In-Vivo Antidiabetic Activity and Safety of The Aqueous Stem Bark Extract of Kleinia squarrosaAbdirahman YA1*, Juma KK1, Mukundi MJ1,3, Gitahi SM1, Agyirifo DS1, Ngugi MP1, Gathumbi PK2, Ngeranwa JJN1 and Njagi ENM1
- *Corresponding Author:
- Abdirahman YA
Department of Biochemistry and Biotechnology
Kenyatta University, P.O. Box 43844-00100, Nairobi, Kenya
E-mail: [email protected] gmail.com
Received date: August 10, 2015; Accepted date: September 05, 2015; Published date: September 09, 2015
Citation: Abdirahman YA, Juma KK, Mukundi MJ, Gitahi SM, Agyirifo DS, et al. (2015) In-Vivo Antidiabetic Activity and Safety of The Aqueous Stem Bark Extract of Kleinia squarrosa. J Diabetes Metab 6:601. doi:10.4172/2155-6156.1000601
Copyright: © 2015 Abdirahman YA, et al. This is an open-access article distributed under the terms of the Creative Commons Attribution License, which permits unrestricted use, distribution, and reproduction in any medium, provided the original author and source are credited.

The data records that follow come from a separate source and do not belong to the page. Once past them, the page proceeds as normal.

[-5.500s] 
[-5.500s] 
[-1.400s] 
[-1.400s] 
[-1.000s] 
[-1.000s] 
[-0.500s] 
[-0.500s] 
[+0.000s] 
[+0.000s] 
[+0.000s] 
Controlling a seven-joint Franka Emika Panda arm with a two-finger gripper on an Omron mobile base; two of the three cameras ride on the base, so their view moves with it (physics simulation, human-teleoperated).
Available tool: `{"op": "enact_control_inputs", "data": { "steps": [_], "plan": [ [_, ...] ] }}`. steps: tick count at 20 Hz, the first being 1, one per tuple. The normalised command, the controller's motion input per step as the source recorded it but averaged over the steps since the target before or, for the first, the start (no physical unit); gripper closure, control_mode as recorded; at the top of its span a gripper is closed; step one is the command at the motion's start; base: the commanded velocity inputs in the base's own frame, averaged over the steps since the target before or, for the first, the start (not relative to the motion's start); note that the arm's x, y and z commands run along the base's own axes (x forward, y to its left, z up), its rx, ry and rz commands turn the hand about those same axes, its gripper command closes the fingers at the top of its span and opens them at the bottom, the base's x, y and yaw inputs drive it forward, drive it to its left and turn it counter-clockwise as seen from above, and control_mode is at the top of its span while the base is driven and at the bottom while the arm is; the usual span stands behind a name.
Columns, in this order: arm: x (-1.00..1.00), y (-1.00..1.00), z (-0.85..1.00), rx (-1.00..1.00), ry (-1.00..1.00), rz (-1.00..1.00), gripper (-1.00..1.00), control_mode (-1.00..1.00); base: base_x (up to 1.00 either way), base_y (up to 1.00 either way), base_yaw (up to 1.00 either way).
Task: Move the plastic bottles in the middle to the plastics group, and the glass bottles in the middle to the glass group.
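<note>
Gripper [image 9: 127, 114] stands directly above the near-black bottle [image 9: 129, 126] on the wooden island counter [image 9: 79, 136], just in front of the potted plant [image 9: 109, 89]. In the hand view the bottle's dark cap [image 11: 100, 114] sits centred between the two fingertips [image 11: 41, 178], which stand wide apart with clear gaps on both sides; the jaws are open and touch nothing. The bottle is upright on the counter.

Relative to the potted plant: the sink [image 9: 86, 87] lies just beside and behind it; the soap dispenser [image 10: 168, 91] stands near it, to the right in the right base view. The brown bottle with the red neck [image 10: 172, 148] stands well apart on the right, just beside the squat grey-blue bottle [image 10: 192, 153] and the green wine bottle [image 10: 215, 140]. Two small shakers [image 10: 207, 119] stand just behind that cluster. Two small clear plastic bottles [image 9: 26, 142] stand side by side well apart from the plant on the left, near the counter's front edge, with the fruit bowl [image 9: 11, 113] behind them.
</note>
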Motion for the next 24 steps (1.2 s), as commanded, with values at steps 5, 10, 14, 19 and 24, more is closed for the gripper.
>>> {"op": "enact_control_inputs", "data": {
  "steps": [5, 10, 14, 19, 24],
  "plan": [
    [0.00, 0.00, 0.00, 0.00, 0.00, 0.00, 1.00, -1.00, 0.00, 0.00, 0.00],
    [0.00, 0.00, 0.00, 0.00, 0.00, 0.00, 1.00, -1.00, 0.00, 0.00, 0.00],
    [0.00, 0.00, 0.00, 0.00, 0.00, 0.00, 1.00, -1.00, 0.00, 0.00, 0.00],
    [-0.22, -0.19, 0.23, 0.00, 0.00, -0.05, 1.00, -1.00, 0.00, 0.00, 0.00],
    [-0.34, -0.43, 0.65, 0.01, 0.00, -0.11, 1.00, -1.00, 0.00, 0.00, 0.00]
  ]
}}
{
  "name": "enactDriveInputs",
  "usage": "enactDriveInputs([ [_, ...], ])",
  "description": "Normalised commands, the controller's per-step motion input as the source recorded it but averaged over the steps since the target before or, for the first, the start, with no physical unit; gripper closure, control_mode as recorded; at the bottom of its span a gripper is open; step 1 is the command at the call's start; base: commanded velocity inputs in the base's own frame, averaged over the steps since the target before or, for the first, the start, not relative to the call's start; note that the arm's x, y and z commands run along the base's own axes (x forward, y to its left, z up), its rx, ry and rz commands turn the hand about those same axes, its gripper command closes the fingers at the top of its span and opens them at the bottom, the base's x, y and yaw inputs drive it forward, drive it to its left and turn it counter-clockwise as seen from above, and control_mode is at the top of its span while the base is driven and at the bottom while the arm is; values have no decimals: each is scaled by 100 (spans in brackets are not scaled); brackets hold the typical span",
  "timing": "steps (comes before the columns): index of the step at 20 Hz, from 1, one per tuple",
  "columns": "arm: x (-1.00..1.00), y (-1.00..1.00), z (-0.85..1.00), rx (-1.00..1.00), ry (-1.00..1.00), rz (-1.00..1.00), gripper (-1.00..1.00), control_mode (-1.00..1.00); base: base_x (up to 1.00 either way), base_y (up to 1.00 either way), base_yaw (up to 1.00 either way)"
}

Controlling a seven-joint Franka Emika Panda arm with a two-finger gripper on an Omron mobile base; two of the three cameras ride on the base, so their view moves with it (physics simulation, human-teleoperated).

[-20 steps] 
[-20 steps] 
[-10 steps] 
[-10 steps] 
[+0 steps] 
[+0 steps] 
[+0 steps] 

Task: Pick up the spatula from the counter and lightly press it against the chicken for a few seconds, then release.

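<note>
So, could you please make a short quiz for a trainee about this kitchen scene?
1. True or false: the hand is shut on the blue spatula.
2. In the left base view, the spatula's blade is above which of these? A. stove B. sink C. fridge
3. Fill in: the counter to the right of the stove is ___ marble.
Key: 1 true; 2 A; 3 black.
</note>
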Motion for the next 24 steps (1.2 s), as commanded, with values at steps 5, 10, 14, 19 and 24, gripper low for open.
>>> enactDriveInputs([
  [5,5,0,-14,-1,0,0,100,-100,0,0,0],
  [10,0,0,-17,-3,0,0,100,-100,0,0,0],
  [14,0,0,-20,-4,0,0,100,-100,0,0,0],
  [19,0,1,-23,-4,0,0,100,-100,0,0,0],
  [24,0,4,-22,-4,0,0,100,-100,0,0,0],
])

Kleinia squarrosa has been used traditionally to manage several diseases including diabetes, however, its efficacy and safety is not well evaluated. The aim of this study was to determine in-vivo hypoglycemic activity and safety of the aqueous stem bark extracts of this plant in male swiss white albino mice. The antidiabetic activity was screened in alloxan induced diabetic mice using oral and intraperitoneal routes. The safety of the extract was studied in mice that were orally and intraperitoneally administered with 1 g/kg body weight daily for 28 days by recording changes in body and organ weights, hematological and biochemical parameters and histology. Mineral composition was estimated using total reflection X-ray fluorescence system (TRXF) and atomic absorption spectrometry (AAS). Phytochemical composition was assessed using standard procedures. The extract showed hypoglycemic activity at dose levels of 50, 100, 200, 300 mg/kg body weight. Administration of 1 g/kg body weight of the extract decreased the body weight gain using both routes, and altered the organ to body weight percentage of the liver and lungs for intraperitoneal route while oral route only altered the liver. Oral administration of the same dose caused a change in levels of RBC, ALP, AST, LDH CK and Creatinine while the same intraperitoneal dose caused a change in RBC, WBC, Hb, PCV, PLT, MCH, MCHC, neutrophils, lymphocytes, eosinophils, monocytes and biochemical parameters: AST, ALT, GGT, LDH, T-BIL, D-BIL, Urea and Creatinine. Moreover, intraperitoneal administration caused significant histological lesions to the kidney, liver and spleen. The extracts contained tannins, phenols, flavonoids, saponins, and alkaloids. Sodium, Chlorine, Potassium, Calcium, Titanium, Vanadium, Chromium, Manganese, Iron, Copper, Zinc, Arsenic, Cadmium, Magnesium, Nickel and Lead were present in the extracts at levels below the recommended daily allowance. The observed hypoglycemic activity and slight toxicity could be associated with the phytochemicals present in this plant extract.